Happy to discover Manny's love for Chuck. Did any other critic of his stature -- or even any at all in this period -- appreciate (in print) the Warn-auteurs? Charlie reminds me of certain aspects in Jones' work rarely discussed, e.g. the rage engendered in his characters by things like Charlie's far from innocent shtick. The classic "Do you have a Labrador? Know where you can get a Labrador? Then, shut up..." and Elmer's boil-over rage demonstrates there's much that's inherently antagonistic in his nature, dawg...

Steve Winer

Chuck Jones used to quote George Santayana when discussing Wile E. Coyote: "A fanatic is one who redoubles his effort when he has forgotten his aim." I think this quote would apply equally to Charlie Dog and quite a few other Jones characters

Shawn Stone

Jones seemed to have more affection for Wile E. Coyote than Charlie Dog (and Daffy) because, if he never let Wile E win, he gave him a break once in a while. Like the end gag in LICKETY SPLAT, in which the rockets don't explode--and he allows the Coyote a nervous laugh.

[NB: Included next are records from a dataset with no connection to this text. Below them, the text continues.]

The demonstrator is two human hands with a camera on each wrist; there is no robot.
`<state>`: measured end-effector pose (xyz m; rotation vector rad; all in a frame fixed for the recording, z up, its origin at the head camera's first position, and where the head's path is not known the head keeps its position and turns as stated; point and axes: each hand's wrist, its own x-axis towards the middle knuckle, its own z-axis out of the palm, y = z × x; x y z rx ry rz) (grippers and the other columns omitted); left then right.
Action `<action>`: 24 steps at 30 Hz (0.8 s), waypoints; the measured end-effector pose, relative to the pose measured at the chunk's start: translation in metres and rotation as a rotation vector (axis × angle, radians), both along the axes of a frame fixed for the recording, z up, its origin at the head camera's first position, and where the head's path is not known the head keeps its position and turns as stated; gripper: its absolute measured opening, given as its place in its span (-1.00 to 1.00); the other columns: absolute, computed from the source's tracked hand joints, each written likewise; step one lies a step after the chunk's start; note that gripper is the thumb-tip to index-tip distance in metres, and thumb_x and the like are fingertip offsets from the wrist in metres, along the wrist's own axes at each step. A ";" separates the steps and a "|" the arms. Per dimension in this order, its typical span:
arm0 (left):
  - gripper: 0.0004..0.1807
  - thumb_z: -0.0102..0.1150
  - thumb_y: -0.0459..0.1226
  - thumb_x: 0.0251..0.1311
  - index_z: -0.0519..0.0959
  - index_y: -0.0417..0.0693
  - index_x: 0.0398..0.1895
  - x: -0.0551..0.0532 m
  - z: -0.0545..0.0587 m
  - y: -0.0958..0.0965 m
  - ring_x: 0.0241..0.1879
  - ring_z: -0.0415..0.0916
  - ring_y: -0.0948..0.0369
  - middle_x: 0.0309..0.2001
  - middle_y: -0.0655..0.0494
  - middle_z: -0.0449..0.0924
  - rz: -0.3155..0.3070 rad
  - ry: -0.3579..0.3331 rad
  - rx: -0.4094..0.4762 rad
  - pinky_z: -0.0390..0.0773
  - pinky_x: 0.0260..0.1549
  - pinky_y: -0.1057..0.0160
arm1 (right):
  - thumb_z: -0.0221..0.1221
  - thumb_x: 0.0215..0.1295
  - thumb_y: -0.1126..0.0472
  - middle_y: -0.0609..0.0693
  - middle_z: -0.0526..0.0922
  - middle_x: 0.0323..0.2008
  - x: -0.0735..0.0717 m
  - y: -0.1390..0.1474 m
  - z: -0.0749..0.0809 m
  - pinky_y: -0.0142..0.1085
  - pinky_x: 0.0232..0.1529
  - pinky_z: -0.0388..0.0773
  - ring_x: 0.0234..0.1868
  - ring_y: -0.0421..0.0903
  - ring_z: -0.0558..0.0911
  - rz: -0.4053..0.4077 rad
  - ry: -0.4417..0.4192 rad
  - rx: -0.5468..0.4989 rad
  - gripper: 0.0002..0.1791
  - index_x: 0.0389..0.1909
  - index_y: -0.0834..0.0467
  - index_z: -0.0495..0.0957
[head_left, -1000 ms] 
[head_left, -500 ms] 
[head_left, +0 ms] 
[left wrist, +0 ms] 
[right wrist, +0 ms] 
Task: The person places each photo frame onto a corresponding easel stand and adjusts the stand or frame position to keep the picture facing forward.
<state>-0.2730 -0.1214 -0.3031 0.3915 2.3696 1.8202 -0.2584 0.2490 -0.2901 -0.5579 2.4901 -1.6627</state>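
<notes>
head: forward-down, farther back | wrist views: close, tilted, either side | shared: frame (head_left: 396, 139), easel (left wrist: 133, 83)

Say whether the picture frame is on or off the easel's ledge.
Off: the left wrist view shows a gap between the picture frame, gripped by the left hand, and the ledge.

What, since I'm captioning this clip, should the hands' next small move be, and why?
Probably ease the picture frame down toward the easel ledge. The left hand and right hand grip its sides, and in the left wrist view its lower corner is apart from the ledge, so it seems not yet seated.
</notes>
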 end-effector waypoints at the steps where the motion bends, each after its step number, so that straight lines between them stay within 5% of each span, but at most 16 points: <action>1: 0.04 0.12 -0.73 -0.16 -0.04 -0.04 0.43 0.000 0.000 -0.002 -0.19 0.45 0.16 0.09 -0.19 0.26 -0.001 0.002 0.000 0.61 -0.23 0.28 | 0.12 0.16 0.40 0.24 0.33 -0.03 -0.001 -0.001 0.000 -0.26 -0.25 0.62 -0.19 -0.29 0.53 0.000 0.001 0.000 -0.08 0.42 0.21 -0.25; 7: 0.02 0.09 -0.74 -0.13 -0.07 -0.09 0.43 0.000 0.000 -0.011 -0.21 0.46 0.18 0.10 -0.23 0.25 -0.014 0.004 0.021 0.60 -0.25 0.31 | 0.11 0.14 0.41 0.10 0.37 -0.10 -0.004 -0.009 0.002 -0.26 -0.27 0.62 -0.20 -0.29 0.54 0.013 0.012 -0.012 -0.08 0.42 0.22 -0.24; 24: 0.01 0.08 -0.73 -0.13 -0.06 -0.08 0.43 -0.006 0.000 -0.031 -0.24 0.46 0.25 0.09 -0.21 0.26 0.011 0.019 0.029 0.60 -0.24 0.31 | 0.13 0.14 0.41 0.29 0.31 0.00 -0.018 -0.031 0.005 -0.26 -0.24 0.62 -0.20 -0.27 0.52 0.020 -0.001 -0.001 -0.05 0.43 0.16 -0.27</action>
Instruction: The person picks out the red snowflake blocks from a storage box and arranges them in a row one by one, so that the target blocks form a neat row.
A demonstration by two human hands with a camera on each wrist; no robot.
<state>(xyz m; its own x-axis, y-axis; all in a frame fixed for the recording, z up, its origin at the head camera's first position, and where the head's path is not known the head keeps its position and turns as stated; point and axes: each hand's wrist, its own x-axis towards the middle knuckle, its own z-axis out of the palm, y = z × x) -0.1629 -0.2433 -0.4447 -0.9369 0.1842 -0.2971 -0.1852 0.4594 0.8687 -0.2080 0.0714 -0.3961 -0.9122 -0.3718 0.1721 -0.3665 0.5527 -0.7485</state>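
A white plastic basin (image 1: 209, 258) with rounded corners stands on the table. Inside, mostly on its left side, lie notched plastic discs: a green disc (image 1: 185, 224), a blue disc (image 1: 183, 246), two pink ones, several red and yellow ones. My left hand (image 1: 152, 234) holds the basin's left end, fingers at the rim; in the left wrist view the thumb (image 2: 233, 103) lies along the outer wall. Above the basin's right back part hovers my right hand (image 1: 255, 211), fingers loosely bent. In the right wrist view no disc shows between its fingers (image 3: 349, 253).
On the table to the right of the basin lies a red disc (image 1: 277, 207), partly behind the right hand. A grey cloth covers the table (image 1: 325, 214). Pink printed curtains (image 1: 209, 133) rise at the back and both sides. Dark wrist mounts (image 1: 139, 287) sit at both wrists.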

Glenn, your Charlie Dog/Screwy Squirrel comparison is fine as far as both characters being abrasively annoying, but I'll take Screwy's anarchic violence over Charlie Dog's relentless neediness any day. Screwy had me from scene one, when he led the cute squirrel out of frame and (this IS Avery) walloped him.


Bruce Reid

James Keepnews: "Did any other critic of his stature -- or even any at all in this period -- appreciate (in print) the Warn-auteurs?"

A few years earlier ('46) James Agee wrote a fine, appreciative notice of Freleng's "Rhapsody Rabbit".

Charlie's one of those creations (like Sam and Ralph, or "One Froggy Evening") that makes you wonder anew about Jones's early, sappy Warners shorts. Were they just cynical aping of Disney tropes that masked the creator's real personality, or did the years bent over drawing fetus-proportioned sugar factories and animating their chirpy, can-do optimism drive a sincere sentimentalist to misanthropic howling?

Tom Russell

Just watched this. Man, that last bit with the sweat rolling down his face is freaky.

What caught my attention, more-so than Charlie's antics, was the broadness and number of Italian jokes. Not that I minded-- many of them were funny, and being part Irish in addition to Italian, one develops a thick skin for those sort of jokes anyway-- but it's just the kind of thing that wouldn't fly so much today (at least in terms of cartoons; MTV reality programming is another story) and that provokes a little prickle of shock in this viewer.

Here's a deliberately provocative question: is the rather innocent racial humour in something like this, or other American cartoons with foreign locales, any more or any less acceptable than the Censored Eleven?

I ask not to be pointed or inflammatory-- some of the stuff in the Eleven get me cringing like nobody's business-- but because I wonder if America's legacy of racism/slavery/what-have-you against its own people gives those cartoons a decidedly different context than the broad ethnic character types I perceive in something like A Hound For Trouble, or if an "exotic" foreign locale makes it "okay".

Glenn Kenny

@ Tom: Yeah, I had meant to mention the virtual onslaught of ethnic humor in the short, but got more caught up in Charlie's psychology. As for your question, I'd have to say the answer is "it depends." Which is not a real answer, I know. But a true one!

Claire K.

LOOK AT THE PUPPY!

Glenn Kenny

WOOF!

Shawn Stone

Watching the unedited CHOW HOUND (Jones 1951), which turned up on the (sadly) last Looney Tunes Golden Collection (Vol. 6), was a shock. There's a gag cut from the TV versions I'd seen, where a mouse is forced to masquerade as an "African," with all the stereotypical accessories you'd expect. That's got to be one of the last racially insensitive African/African-American bits in a WB cartoon.

Of course the Native American "gags" continued right to the end of the line in 1969, with McKimson's INJUN TROUBLE.